DNA evidence has supported more than 30,000 prosecutions and has led to more than 200 exonerations, including those of fifteen death row inmates. This last group, Americans sentenced to die for crimes they did not commit, stands to gain the most from greater access to DNA evidence. Though most prosecutors are dedicated to the pursuit of justice, for years too many have hidden existing DNA evidence or denied reasonable requests for genetic testing. Granting death row inmates access to DNA testing should be only one of many steps taken to confirm the guilt of suspects of capital crimes; the finality of the death penalty demands that our dedication to honest justice be absolute.

Governor Spitzer’s plan and the Ohio Supreme Court’s decision, both of which will allow more suspects and prisoners to obtain these genetic comparisons, should be welcomed by supporters and opponents of the death penalty alike.
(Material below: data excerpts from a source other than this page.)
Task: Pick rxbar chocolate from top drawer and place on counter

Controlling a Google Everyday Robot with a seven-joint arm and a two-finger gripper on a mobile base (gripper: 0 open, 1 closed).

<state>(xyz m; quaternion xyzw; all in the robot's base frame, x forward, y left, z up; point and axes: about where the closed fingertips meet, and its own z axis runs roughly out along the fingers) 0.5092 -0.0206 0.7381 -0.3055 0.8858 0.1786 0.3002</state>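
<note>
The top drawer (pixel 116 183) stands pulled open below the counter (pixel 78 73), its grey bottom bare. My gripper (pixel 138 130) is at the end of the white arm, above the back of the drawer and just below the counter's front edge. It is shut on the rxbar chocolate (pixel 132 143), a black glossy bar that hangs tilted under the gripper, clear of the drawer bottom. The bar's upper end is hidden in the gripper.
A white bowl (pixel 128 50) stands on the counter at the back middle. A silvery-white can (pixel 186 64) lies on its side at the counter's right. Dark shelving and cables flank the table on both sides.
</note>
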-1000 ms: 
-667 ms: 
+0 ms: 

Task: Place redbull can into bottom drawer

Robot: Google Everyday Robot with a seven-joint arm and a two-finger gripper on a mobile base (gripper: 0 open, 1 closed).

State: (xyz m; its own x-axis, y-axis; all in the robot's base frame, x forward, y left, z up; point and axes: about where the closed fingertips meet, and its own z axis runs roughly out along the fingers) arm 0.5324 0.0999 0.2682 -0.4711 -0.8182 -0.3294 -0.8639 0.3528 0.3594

When more juries are able to consider genetic evidence that a suspect committed a crime, our neighborhoods will be safer places to live. When the wrongfully convicted are given every opportunity to exonerate themselves, our neighborhoods will be better and safer places to live.

Some have objected to Governor Spitzer’s plan and ones like it on the grounds that the storage and management of sensitive genetic information is too cumbersome a task to ensure the protection of an individual’s personal information. Others have rightly taken issue with Governor Spitzer’s proposed one-year limitation on challenges to convictions, except those based on newly-discovered evidence such as DNA.

These concerns should not be used to arrest real progress. They should, however, be addressed as states continue to improve public safety and allow the wrongly convicted to exonerate themselves. To enable the pursuit of justice, we must work to craft legislation that will protect sensitive genetic information and give all prisoners’ the right to challenge their convictions.

I applaud both the New York proposal and the Ohio Supreme Court decision regarding DNA testing. However, much remains to be done to improve our country’s criminal justice system, especially in capital cases. Reviews of state capital punishment systems have been ordered from the bench and governors’ mansions around the country, and with good reason. I encourage state legislators considering systemic reforms to consider the recommendations of the Constitution Project’s Death Penalty Committee, a bipartisan coalition of policy experts, legal scholars, and former government officials. The Committee includes opponents and supporters of capital punishment, and I have joined them in calling for substantive reform of how America tries and sentences suspects in capital cases. The delivery of justice also requires competent, well-trained, well-resourced lawyers for defendants in death penalty cases while simultaneously reserving capital punishment for only the most heinous of crimes.

It took more than thirty years for justice to be done in Kathleen Ham’s case. The same man the jury had failed to convict in 1973 was identified — in 2005 — by a persistent New York prosecutor who matched genetic material gathered during the original investigation to a sample in the FBI’s national database. But for every story like Kathleen Ham’s there is a story like Clarence Elkins’. Last year, Elkins, who served six years in an Ohio prison, was exonerated after DNA analysis — testing he was denied in 2002 — revealed another man had committed the murder for which he was convicted.

These stories and other like them should serve as potent reminders that justice and safety are mutually reinforcing. Only by pursuing justice to all ends will justice ultimately be served.

William S. Sessions is a partner at the Washington law firm of Holland & Knight LLP and a member of the Constitution Project’s Death Penalty Committee. Sessions previously served as the United States Attorney for the Western District
of Texas and as Chief Judge of the United States District Court for that district. He later served as Director of the Federal Bureau of Investigation under Presidents Ronald Reagan, George H.W. Bush, and Bill Clinton.